Does google scrape links from PDF files? do these links pass link juice?
-
Title is pretty much the whole question.
-
I made a test and it seems that yes, the links from pdf count for ranking.
The test is on my Romanian blog http://seogan.ro/link-building-pdf-urile-o-sursa-de-linkuri-test
You can find an English translation here: http://www.seogan.com/pdf-link-building
Hope it helps.
-
Yes it does according to Google tech spec http://code.google.com/apis/searchappliance/documentation/50/admin_crawl/Introduction.html
which specifically states if follows html links in pdf 'It follows HTML links in PDF files, Word documents, and Shockwave documents'. Google's own api docs carry more weight than a comment in a forum_._ If they are licencing this out as an application it would suggest that the same technology is available in the main engine as does Dunamis's comment about a listing in a pdf document being found in search results.
You can test for youself by publishing a pdf with a link to a info page that does not show up in any other links. Include the pdf in your sitemap but not the test page and check if it shows in googles index site:yoursite.com the next time it crawls.

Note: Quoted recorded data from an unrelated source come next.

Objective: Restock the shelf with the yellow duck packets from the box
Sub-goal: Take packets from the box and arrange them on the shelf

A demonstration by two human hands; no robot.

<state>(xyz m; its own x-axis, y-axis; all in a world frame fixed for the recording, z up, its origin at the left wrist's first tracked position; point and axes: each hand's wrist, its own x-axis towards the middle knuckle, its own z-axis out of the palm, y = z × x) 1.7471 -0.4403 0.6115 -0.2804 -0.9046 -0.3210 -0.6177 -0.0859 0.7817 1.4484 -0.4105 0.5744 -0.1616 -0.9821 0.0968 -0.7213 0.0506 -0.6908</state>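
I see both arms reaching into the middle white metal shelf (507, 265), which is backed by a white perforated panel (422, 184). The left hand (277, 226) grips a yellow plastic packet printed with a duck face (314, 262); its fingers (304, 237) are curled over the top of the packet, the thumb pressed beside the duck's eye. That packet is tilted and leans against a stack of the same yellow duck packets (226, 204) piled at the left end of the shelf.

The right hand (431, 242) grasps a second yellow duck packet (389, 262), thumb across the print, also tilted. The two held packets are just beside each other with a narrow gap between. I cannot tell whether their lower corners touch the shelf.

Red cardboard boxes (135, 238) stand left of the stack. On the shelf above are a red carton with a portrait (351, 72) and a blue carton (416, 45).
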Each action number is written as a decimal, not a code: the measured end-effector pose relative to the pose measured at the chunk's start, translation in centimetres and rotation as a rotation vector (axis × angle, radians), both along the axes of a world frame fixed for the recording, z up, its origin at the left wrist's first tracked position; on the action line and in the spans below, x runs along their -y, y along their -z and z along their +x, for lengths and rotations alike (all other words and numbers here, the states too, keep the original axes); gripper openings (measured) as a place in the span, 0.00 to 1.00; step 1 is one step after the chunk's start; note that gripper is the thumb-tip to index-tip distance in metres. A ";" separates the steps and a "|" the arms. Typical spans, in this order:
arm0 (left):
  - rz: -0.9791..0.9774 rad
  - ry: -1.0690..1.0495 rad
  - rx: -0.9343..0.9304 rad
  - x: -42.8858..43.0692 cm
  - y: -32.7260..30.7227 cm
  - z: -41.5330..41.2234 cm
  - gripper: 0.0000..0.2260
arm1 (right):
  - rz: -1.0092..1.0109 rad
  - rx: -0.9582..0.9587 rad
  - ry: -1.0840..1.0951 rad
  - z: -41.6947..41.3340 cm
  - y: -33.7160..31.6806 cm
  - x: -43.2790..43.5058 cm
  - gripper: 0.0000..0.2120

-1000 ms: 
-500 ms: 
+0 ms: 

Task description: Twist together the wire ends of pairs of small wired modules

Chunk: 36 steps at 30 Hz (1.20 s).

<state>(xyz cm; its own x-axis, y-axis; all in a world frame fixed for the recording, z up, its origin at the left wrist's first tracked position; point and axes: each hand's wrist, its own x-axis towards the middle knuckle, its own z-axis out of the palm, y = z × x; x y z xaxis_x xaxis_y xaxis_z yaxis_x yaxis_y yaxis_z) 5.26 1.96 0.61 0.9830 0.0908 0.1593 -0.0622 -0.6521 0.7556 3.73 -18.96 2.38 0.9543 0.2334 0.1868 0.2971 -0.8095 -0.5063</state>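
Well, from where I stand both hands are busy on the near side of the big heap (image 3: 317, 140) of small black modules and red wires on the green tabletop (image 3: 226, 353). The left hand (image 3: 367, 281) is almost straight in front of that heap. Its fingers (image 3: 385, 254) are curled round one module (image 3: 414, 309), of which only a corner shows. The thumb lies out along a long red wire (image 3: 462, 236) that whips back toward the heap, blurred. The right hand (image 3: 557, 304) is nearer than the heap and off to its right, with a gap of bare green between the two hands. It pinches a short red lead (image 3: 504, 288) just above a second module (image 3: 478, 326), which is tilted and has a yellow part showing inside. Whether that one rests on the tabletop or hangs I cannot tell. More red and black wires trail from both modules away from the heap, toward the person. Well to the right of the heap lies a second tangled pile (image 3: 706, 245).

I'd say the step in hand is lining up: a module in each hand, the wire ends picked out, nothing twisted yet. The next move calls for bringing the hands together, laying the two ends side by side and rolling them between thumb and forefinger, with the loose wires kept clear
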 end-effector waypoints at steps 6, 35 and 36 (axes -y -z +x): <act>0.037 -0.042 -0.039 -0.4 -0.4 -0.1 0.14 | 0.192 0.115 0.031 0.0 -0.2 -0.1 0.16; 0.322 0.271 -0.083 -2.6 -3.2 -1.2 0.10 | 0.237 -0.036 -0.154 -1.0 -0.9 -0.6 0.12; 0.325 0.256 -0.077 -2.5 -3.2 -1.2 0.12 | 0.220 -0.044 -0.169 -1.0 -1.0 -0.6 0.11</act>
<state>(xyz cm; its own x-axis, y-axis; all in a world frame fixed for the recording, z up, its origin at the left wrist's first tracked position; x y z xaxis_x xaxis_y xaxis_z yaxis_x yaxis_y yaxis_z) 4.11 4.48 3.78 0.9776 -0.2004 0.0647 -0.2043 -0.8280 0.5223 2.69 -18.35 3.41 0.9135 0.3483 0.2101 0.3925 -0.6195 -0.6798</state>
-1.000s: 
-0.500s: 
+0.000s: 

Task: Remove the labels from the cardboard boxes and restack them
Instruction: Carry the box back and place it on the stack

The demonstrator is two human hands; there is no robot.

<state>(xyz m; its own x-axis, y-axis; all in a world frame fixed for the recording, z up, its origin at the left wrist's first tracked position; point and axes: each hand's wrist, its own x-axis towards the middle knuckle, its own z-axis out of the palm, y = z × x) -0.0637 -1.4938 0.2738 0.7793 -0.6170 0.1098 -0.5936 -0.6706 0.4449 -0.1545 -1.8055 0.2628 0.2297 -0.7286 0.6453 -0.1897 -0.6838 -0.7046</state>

This also gives some insight in an interview with Matt Cutts - http://www.stonetemple.com/articles/interview-matt-cutts-012510.shtml
Eric Enge: What about PDF files?
Matt Cutts: We absolutely do process PDF files. I am not going to talk about whether links in PDF files pass PageRank. But, a good way to think about PDFs is that they are kind of like Flash in that they aren't a file format that's inherent and native to the web, but they can be very useful. In the same way that we try to find useful content within a Flash file, we try to find the useful content within a PDF file. At the same time, users don't always like being sent to a PDF. If you can make your content in a Web-Native format, such as pure HTML, that's often a little more useful to users than just a pure PDF file.
-
This person seems to think no: http://www.google.fr/support/forum/p/Webmasters/thread?tid=14c5fe970fe84361&hl=en
but i'm not sure how much i can trust a random comment from a random source. any evidence for either argument?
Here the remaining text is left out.